Als was zij mijn vrouw opent met een reeks over verlies en verlatenheid. Er sterft een zusje, de dichter wordt gedumpt door een hotelmanager, tante Auwien verschijnt postuum in een droom, de mooie bakker krijgt kanker in zijn knie en gaat dood. Daarna volgen Schildersliedjes, over beeldende kunst of geschreven na het zien van schilderijen. Tot slot een afdeling getiteld Andere mannen en situaties, gedichten die lastig onder één noemer te brengen zijn.

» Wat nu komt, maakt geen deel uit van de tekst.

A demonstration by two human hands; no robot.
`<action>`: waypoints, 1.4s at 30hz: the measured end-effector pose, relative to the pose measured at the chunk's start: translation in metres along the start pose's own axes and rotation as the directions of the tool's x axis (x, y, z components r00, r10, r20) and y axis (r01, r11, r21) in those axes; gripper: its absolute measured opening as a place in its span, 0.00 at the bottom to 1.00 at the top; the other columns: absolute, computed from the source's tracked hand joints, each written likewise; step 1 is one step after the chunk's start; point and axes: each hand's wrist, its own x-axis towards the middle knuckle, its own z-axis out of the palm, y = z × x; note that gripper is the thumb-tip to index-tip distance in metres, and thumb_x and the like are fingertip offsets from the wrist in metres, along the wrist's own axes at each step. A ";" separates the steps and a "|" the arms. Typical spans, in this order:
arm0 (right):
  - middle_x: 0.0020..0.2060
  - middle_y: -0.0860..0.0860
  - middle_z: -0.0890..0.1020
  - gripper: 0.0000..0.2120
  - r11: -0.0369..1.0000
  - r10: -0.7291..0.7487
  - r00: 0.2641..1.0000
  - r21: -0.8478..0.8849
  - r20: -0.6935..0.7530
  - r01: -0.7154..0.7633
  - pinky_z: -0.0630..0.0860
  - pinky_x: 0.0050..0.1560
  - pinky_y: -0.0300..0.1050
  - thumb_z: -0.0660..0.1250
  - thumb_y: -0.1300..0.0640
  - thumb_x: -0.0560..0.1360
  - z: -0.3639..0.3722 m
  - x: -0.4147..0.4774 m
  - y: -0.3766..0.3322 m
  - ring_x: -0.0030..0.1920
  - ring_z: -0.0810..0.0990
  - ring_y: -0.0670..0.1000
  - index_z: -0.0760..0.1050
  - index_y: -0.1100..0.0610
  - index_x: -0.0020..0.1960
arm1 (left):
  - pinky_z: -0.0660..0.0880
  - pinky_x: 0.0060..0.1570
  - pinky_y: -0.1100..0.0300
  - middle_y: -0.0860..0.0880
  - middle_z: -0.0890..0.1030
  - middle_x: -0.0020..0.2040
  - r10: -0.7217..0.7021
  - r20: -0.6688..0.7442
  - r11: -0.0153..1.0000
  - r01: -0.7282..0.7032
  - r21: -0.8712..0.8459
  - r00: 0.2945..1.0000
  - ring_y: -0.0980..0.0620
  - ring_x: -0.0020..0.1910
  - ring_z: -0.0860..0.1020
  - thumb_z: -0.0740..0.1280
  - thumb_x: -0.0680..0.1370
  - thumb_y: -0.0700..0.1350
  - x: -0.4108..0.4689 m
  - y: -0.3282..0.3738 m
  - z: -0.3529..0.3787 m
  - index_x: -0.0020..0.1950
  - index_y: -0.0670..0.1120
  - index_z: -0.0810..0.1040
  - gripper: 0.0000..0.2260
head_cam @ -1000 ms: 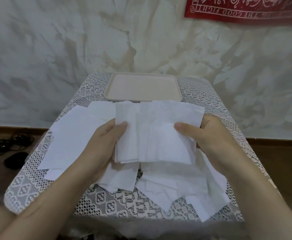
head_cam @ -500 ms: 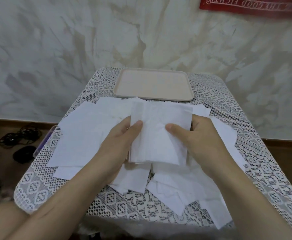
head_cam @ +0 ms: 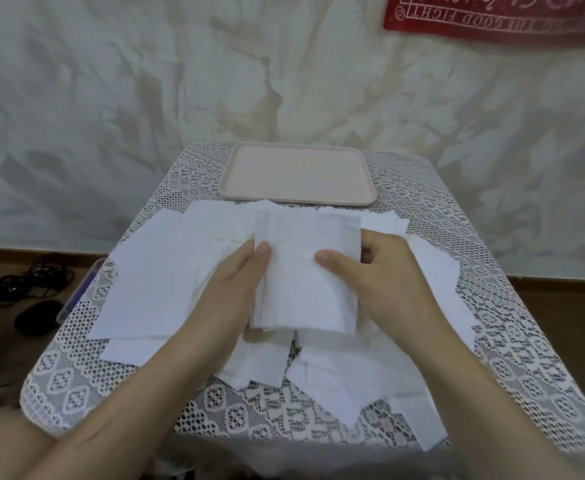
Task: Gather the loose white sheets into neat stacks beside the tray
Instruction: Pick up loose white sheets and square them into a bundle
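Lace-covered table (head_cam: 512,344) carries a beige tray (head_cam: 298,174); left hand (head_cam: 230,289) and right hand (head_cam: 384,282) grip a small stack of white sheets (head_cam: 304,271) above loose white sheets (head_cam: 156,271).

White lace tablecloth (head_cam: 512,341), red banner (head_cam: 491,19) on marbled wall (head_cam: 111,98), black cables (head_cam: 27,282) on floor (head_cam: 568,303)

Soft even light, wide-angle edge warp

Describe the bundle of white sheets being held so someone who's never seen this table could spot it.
On the lace-covered table, find the beige tray at the far edge. Just nearer than it, the left hand and right hand grip a squared bundle of sheets. Unlike the loose sheets lying scattered around it, its edges line up.
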 end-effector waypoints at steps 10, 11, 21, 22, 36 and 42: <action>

Dat van die noemer is karakteristiek. Glas laat zich moeilijk vangen, glipt tussen de vingers. Denk je dat de Nederlandstalige Glas zijn gedichten minder vaak ophangt aan voor Noorderlingen herkenbare locaties en situaties, stuit je prompt op Westeremden in mei en Polderlandschap. Denk je dat zijn Groningse gedichten intiemer zijn, wordt die gedachte in Als was zij mijn vrouw meerdere malen gelogenstraft.
De Nederlandstalige Glas verschilt in toon en vorm niet bijster van de Groningse. Je neemt jezelf altijd mee, ook in een andere taal. Hij mag dan het Gronings nog met de paplepel hebben binnenkregen, zijn wereld is zo Nederlands als de wisseling der seizoenen. Tweetaligheid bestaat, maar dat wisten de allochtonen onder ons al veel langer.

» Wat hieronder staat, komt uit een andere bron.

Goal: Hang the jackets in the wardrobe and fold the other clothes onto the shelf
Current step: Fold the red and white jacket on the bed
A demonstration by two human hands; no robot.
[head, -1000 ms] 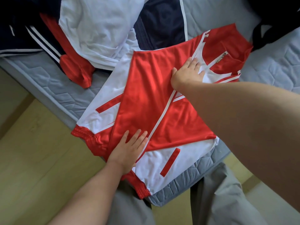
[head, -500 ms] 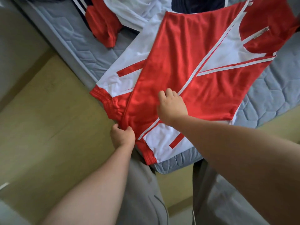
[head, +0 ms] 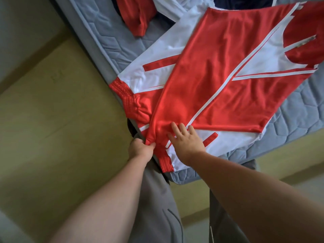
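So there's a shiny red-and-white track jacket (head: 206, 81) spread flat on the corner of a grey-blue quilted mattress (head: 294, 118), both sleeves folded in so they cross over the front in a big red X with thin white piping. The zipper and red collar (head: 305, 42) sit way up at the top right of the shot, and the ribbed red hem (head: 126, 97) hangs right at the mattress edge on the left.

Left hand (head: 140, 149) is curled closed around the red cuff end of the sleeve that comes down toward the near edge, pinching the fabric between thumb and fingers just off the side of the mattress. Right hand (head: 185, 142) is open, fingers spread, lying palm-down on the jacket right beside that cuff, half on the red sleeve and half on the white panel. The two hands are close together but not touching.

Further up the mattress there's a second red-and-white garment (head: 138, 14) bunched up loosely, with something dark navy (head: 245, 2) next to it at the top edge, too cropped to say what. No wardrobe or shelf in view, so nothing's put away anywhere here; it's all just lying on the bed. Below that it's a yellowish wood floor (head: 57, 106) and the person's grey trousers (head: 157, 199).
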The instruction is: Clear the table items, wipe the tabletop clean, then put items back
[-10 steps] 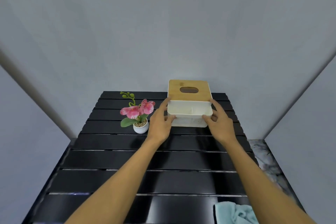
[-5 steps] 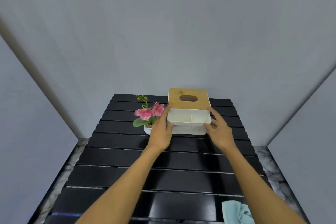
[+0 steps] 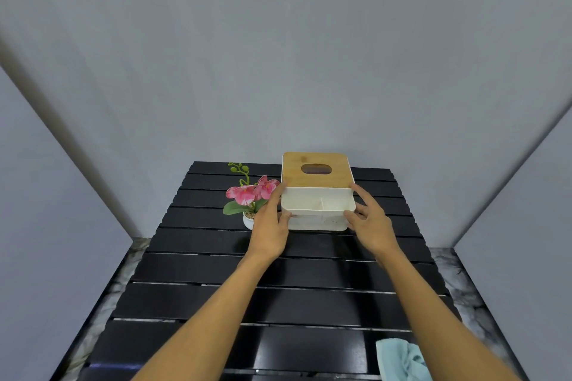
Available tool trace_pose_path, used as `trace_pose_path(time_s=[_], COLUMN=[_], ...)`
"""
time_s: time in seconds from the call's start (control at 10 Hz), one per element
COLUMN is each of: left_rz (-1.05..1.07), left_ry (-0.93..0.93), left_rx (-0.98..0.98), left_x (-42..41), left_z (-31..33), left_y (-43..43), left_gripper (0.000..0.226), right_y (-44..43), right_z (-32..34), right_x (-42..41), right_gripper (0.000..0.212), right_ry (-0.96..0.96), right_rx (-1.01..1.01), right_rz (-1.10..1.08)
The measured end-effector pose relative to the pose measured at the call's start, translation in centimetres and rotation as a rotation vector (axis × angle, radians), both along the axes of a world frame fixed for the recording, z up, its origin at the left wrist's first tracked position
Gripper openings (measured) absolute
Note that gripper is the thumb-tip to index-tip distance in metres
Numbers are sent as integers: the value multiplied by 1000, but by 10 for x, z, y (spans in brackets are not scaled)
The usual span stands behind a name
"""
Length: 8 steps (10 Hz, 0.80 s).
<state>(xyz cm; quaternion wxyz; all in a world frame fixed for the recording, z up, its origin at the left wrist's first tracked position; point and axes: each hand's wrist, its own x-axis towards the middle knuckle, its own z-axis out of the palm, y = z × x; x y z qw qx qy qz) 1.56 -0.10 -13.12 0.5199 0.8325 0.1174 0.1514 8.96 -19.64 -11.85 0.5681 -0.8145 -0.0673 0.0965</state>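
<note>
Tissue box (image 3: 317,192), white body with bamboo lid, sits at far end of black slatted table (image 3: 278,300), near back wall. Left hand (image 3: 270,226) and right hand (image 3: 370,223) clamp opposite sides of box, thumbs on near face, fingers along flanks. Two-sided grip likely because box is wide and lid may be loose. Cannot tell if box is lifted or resting. Potted orchid (image 3: 249,198) just beside left hand; snag risk. Blue cloth (image 3: 399,360) waits at near right edge, handy for wipe. Judgement: either clearing or putting back; cannot tell which.

No readable text, labels, brands or numbers anywhere.
</note>
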Motion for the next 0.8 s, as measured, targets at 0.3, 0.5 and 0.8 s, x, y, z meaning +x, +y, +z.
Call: trace_pose_path(time_s=[0.3,0.5,0.8], left_rz=[14,5,69], left_ry=[6,2,15], left_rx=[0,-4,-114], left_x=[1,1,-61], left_z=[0,-1,16], left_y=[-1,0,-2], left_gripper=[61,63,65], right_y=[0,1,-23], right_z=[0,2,23], right_x=[0,-1,-30], right_gripper=[61,62,53], right_ry=[23,9,-60], right_rx=[26,14,-17], right_rz=[1,3,-29])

Het fundament onder zijn opvallend terloopse poëzie wordt veelal gevormd door anekdotes en herinneringen, soms zoet, soms wrang. In Roerdomp wordt een seksuele ervaring beschreven: 'Jij kon het al een beetje/ Het moest naakt dat wist ik wel'. En dan worden ineens ouders opgevoerd: ‘Onze ouders gebruikten argeloos dezelfde nacht’ (…) ‘Ze wisten niks. Ze hadden net zo goed konijnen kunnen zijn./ Als het maar ademde./ En ze namen grote slokken lucht.’

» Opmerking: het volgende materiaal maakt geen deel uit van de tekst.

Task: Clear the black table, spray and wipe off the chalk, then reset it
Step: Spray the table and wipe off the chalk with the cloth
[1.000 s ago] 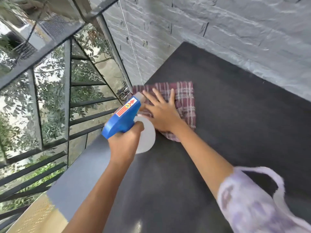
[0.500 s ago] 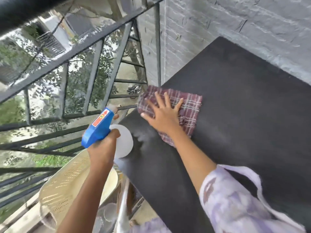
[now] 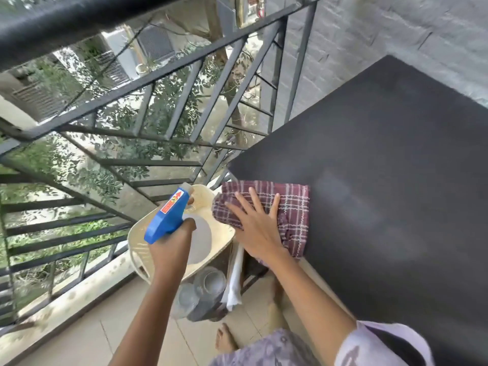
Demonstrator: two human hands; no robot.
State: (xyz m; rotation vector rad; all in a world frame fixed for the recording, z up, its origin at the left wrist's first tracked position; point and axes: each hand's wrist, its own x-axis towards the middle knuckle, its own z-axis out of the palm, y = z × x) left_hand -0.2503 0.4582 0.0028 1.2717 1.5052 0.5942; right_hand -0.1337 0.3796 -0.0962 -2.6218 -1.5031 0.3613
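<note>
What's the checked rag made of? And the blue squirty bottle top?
The rag looks like woven cotton: soft folds, a plaid weave, a frayed edge. The bottle top looks like hard, smooth plastic: even blue colour, molded shape, a sticker on it.

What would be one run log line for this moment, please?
step: wiping | right hand: flat on cloth at table edge | left hand: holds spray bottle off the table | table top: otherwise bare

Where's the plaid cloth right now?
Head view, centre: the plaid cloth lies at the black table's near-left edge, pressed flat under the right hand, overhanging slightly beside the cream plastic chair.
</note>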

Ouders spelen een prominente rol. Met moeder wordt vaak gebeld, vader laat zich niet begrijpen. Uit Het ontsnapte hart: ‘Ik kreeg een dierenhart van vaderskant./ ik kon er niet van slapen./ Het hart ontsnapte het huis uit/ de nacht in// De nacht is een donker woud/ met vertrouwde geluiden en geursporen./ Dat heb ik in een gedicht gelezen.// Mijn vader las geen gedichten/ Mijn vader inspecteerde ieder jaar/ de vogelnestjes.’
En dan is er de tederheid in zijn gedichten, het sensitieve element. 'Nog steeds denkt men vaak dat ik een meisje ben./ Een lief, verlegen meisje./ Ik hoef daar niets voor te doen./ Mannen willen mij behoeden.'(Uit: De zoon en de zee). Regels met een schoonheid die je kunt aantreffen in mislukte foto's, bij gepensioneerde acteurs, bloemen die langer op de vaas mogen staan. En in figuratieve schilderijen waarin het realisme is verlaten en verruild voor fantasieën en concepten. Typerend voor de poëzie van Glas is dat hij er in slaagt het raadsel te vergroten, om met Harry Mulisch te spreken. Het alledaagse voorbij, altijd net om de hoek verdwijnend.
Terug naar de nationale competitie. Afgezet tegen Tonnus Oosterhoff, Wouter Godijn, Eva Gerlach, Luuk Gruwez, Tsead Bruinja – noem eens iemand – komt Glas nog maar net kijken – Dubbel Glas ten spijt. Maar denkend aan de C. Buddingh'-prijs, de jaarlijkse onderscheiding voor het beste Nederlandstalige poëziedebuut van het afgelopen jaar, mogen we zeggen: Dames en heren, voorlopig hebben we een winnaar.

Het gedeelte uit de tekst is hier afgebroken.